Since 1995, when the outpatient program began, patient choice grew from a low of 15% to 80% in 1997. Currently, 95% of patients choose to be outpatients. Also, says Dooley, "The majority of women who chose to do it as outpatients also had fewer side effects and complications through their chemotherapy and radiation therapy. So the positive psychological benefit ... seemed to have some lingering effects."

"Any hospital can do this," says Dooley.

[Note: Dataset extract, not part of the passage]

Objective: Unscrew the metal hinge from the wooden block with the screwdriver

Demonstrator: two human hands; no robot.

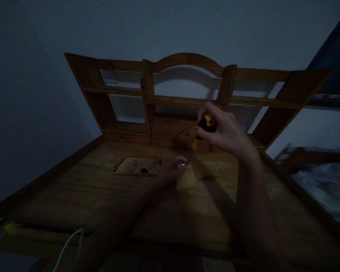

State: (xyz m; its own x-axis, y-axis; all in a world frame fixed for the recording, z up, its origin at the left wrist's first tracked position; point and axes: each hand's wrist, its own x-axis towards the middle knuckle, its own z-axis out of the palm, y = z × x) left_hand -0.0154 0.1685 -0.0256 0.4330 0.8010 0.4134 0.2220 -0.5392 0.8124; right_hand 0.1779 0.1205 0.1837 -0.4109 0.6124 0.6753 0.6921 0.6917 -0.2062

Citing nausea and vomiting as the primary factors that incapacitate and distress women after the procedure, he lists some general principles: less narcotics, more local anesthesia, different sequencing of drugs, more education (before surgery to reduce anxiety), support from local home care agencies, provisions with local hotels for overnight stays (for those patients living one or more hours from the hospital).

Lawrence Gratkins, MD, a pioneer in outpatient gynecologic surgery, points out that his concern is insurance companies trying to decrease their hospital-based costs and the cost shift to the physicians office and to the patient. He tells WebMD that before we can make a national standard for outpatient mastectomy, we must provide adequate education to nurses and patients and families and community-based resources, like home health providers. He is an obstetrician-gynecologist at Christie Clinic in Champaign, Ill.

Dooley says, "You have to constantly seek to improve your quality to take a revolutionary step like this. What we found is that it holds us to a higher quality standard. We tolerate glitches less."

Calling the Johns Hopkins report "very good clinical work," Michael Torosian, MD, clinical director of breast surgery research at Fox Chase Cancer Center in Philadelphia, tells WebMD, "It's a good technique for selected patients ... young women who don't have any other medical problems and who tolerate the anesthesia well.